What if the ecological concept of “matrixes” was more than just a great opportunity for puns? What if Australia hits the IUCN target of 17% original vegetation only to create a costly, unrepresentative area of low quality national parks? What if that brush-tail possum living above your garage door and pillaging your veggies was actually an untapped subject for biodiversity conservation?
Perhaps the network of garages and crawlspaces on the urban fringe aren’t a conservationist’s treasure, but commonly and quietly you will hear exclaimed “90% of our natural assets are on private land!”. This seems to have been framed by policy makers as a symptom, an ailment of those pesky property rights and the unhelpful (?) farmers that own great swaths of our country. It is costly (both in money and time) to purchase and convert private land into those official and hopefully effective national parks.
The alternative? Consider the matrix in conservation planning as equally as you would consider a reserve.
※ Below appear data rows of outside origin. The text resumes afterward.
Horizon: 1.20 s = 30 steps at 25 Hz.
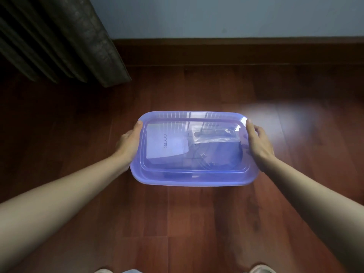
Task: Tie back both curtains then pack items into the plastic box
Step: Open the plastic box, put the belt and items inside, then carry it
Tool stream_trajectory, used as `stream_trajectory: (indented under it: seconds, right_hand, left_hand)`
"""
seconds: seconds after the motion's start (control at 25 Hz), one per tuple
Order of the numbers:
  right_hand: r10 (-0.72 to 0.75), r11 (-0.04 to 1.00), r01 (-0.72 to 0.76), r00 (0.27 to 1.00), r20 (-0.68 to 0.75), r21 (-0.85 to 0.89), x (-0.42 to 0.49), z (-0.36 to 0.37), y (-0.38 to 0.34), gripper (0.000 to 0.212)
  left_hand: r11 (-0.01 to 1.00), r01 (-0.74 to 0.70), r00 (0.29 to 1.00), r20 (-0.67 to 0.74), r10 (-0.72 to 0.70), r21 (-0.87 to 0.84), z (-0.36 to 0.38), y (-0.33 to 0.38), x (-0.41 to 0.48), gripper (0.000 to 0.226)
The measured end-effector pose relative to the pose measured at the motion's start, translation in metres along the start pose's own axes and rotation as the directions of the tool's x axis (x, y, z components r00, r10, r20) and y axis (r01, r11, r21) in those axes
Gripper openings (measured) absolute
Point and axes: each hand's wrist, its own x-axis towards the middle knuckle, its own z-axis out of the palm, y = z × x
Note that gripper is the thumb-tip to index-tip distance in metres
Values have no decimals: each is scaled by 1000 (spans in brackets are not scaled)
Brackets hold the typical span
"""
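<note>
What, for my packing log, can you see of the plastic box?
The plastic box is a shallow rectangular tub of translucent violet-blue plastic with rounded corners, level over the wooden floor. Its matching lid is on. Through it show a white carton and a clear bag of dark items. The left grip and right grip, bare hands, hold its short ends, thumbs on the lid rim.

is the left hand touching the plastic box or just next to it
Touching. The head view shows the left hand gripping the plastic box at its left end, with the thumb lying on top of the rim and no gap.
</note>
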Motion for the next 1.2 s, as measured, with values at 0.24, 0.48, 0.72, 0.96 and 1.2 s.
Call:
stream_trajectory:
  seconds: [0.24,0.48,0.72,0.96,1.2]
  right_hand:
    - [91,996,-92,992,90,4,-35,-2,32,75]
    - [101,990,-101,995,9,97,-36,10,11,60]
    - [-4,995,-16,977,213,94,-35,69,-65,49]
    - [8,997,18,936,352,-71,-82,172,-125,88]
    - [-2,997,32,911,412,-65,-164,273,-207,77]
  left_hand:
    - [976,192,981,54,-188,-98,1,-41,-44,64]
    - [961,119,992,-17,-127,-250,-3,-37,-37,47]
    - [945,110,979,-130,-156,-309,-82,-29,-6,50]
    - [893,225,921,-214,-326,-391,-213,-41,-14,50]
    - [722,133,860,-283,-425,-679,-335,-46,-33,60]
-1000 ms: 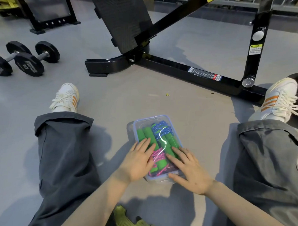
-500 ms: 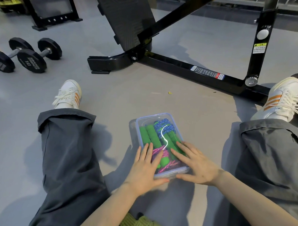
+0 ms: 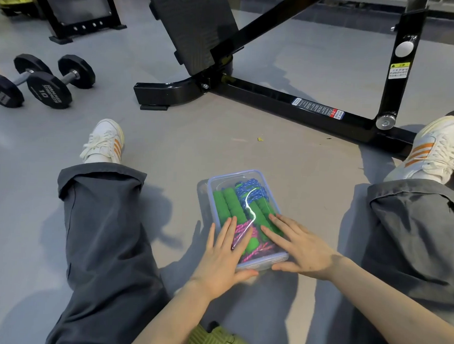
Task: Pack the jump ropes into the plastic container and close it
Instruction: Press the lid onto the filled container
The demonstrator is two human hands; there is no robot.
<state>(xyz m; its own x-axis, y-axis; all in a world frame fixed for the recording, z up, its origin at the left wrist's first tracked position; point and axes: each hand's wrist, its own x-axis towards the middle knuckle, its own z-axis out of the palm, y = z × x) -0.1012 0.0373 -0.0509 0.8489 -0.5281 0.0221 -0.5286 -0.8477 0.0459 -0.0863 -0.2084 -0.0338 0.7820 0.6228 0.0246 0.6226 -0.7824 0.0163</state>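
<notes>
A clear plastic container point(image 3: 221, 180) with a transparent lid lies on the grey floor between my legs. Inside it are jump ropes point(image 3: 236, 206) with green foam handles, one with blue cord at the far end, one with pink cord at the near end. My left hand point(image 3: 223, 257) lies flat on the lid's near left part, fingers straight, thumb along the near edge. My right hand point(image 3: 299, 246) presses flat on the near right part, thumb against the near edge.
My legs in grey trousers point(image 3: 106, 231) and white shoes point(image 3: 105, 140) flank the container. A black gym machine frame point(image 3: 283, 101) crosses the floor beyond it. Dumbbells point(image 3: 46, 82) lie far left. A green ribbed object point(image 3: 217, 340) sits near my lap.
Both hands have slid toward the container's near end, thumbs now at its near edge. The view has shifted slightly; the container stays in place.
</notes>
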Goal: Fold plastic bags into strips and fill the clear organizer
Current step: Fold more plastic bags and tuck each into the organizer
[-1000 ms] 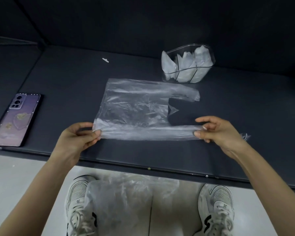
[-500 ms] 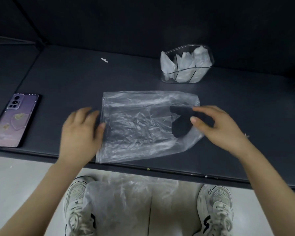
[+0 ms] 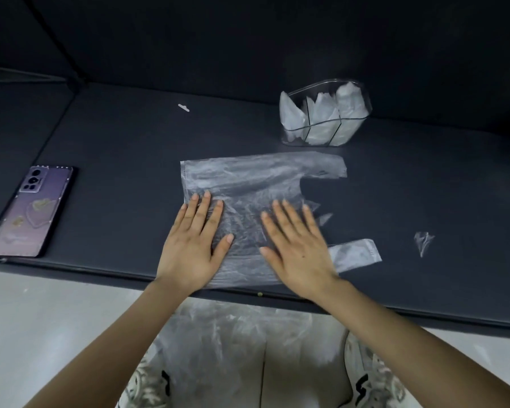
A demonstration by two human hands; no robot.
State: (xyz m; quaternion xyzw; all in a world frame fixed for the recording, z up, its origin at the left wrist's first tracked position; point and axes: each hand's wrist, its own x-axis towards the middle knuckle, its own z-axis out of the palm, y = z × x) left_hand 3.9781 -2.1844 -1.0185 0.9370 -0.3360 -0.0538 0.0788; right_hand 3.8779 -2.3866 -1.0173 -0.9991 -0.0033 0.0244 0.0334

There needs to be more innovation and alternative ways of conserving land. What about letting the people that live around or own the matrix to look after it? Already there’s been an emergence of offsets and bio-banking, but to my knowledge this doesn’t contribute a national “Matrix plan”. There are grant programs available, but not targeted in a cohesive biodiversity scheme- something tangible that people can engage with.
And the best part…beyond the initial costs of education and engagement with governmental/scientific organisations, the landholder could care for and monitor the landscape for a hundredth of the cost of a reserve.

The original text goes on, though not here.